Educating students about the World of Work is not easy, particularly when the ‘World’ in question resists straightforward career structures. Graduates seeking a way to make a living by working with dance in some form or other (note the vagueness in which I construct this sentence) often have to be ingenious at devising their own pathways – often several at once – drawing on their environment and cultural ecology as part of the process. As an educator, I have been interested in exploring how best to prepare students and graduates who are beginning their professional journeys, for this peculiarly transitory existence.
It was my colleague, Roehampton Dance Network Co-ordinator and independent choreographer and performer, Amaara Raheem, who put me in touch with Christopher Matthews. (Note the mouthful of titles Raheem has to describe what she does). Her work as Network Co-ordinator is outward facing, inviting, on behalf of the university, conversations with independent dance artists and organisations. Matthews is an American choreographer and artist living in London and choreographing, devising, performing and teaching in diverse places around the world, most recently in Germany and Angola. In talking to Matthews it was clear that he wanted to explore his own experience of his nomadic career in dance, in order to pass his understanding, knowledge and know-how on to students.
Matthews became our Creative Entrepreneur in Residence at University of Roehampton, funded by Creativeworks London. The money has supported the creation of a week long workshop for dance students and graduates, consultation with two independent dance artists and a week long artistic residency at Asia House London. In addition, Matthews and I have been working to produce an online tool kit for students and graduates to develop their awareness and understanding of the nomadic World of Work in which they will find themselves.
We have titled the Creativeworks London project as Artist as Nomad. Nomadism aptly sums up the itinerant nature of working in the arts. Whereas a nomad in the desert sets up home in a variety of locations in order to subsist, dance graduates may find themselves working in different locations to pay the bills, be it different cities, or even different work environments, be it behind the bar one night and in front of the barre the next morning. Nomadism for dance professionals is found in the negotiation of culture(s) and citizenship, in engaging with what is there within each and every environment, in making decisions that have ethical and political considerations. These acts of nomadism have been explored within the residency and will be the focus for students engaging with the online tool kit in helping them develop resilience in, and sensitivity to, working in a plurality of environments.
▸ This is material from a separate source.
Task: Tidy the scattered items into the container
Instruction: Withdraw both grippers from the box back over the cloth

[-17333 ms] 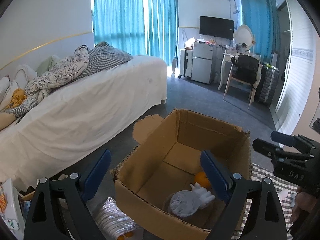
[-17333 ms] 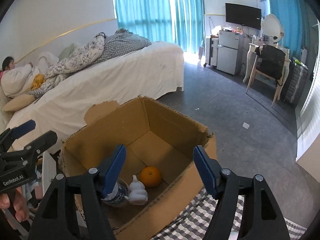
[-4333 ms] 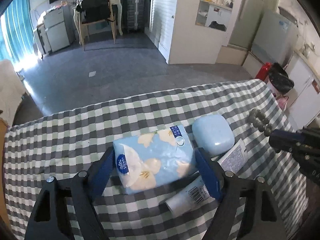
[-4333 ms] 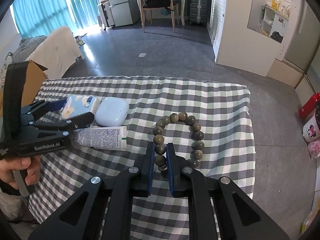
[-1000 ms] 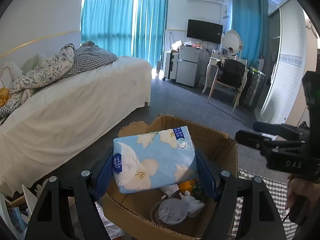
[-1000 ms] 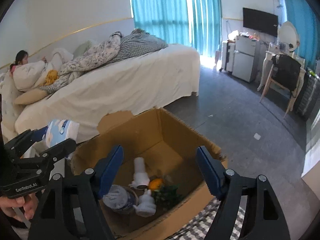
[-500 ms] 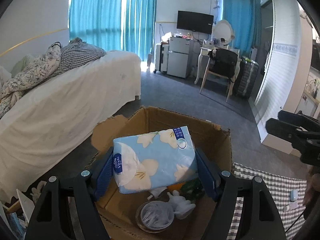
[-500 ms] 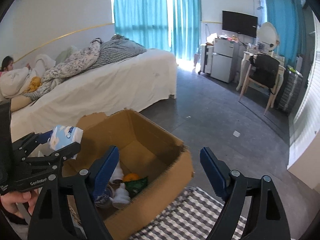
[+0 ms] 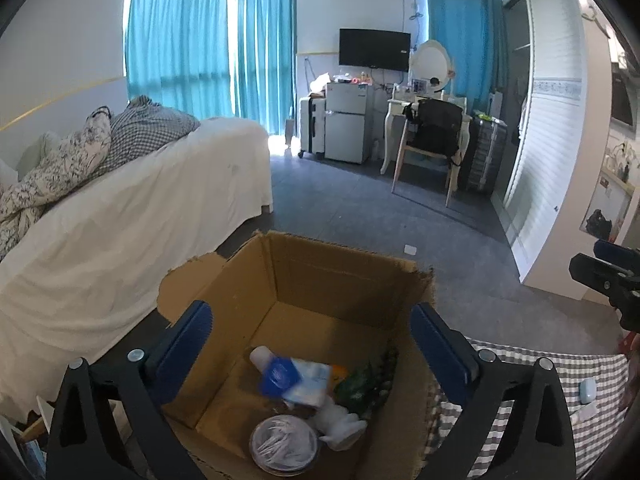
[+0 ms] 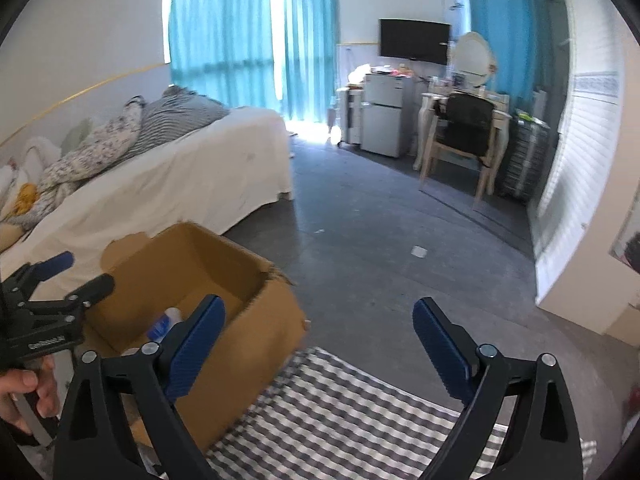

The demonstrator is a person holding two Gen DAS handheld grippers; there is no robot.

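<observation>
An open cardboard box stands on the floor beside the checked table. My left gripper is open and empty above the box. The blue tissue pack lies inside the box, blurred, among a clear lidded cup, a white figurine, a green packet and a white bottle. A pale blue case lies on the checked tablecloth. My right gripper is open and empty over the table's edge, to the right of the box.
A bed with white sheet stands left of the box. Grey floor stretches beyond. A chair and desk and a small fridge stand at the far wall. Clutter lies on the floor at lower left.
My left gripper has opened and let go of the tissue pack, which has dropped into the box. My right gripper has swung right, away from the box and toward the table.
</observation>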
The culmination of Matthews’s residency with us will be an installation (15th – 19th July) and live performance (17th – 18th July) at Asia House by both Matthews and Raheem. Raheem takes as her focus Hestia, Greek Goddess of the Hearth, who was one of the most honoured deities. Described as imposing, discreet, immobile, and calm, she presided over the centre of the Earth, the centre of home, desiring neither change nor adventure. However, in as much as she reigned over the household, Hestia, Goddess of Settlement, also presided over the state and the establishment of new colonies. The live performance of Hestia puts to question our relationship to home from the viewpoint of migration, precariousness, imbalance, inhabiting the edgelands of place and race.
Spectators will be invited to witness a dialogue between Matthews and activist/writer Huw Lemmey. The two will be discussing topics that have arose during the Artist as Nomad residency. Lemmey will unpick Matthews’s artistic practice in hopes of demonstrating cultural citizenship, nomadicity, and the sense of place and displacement.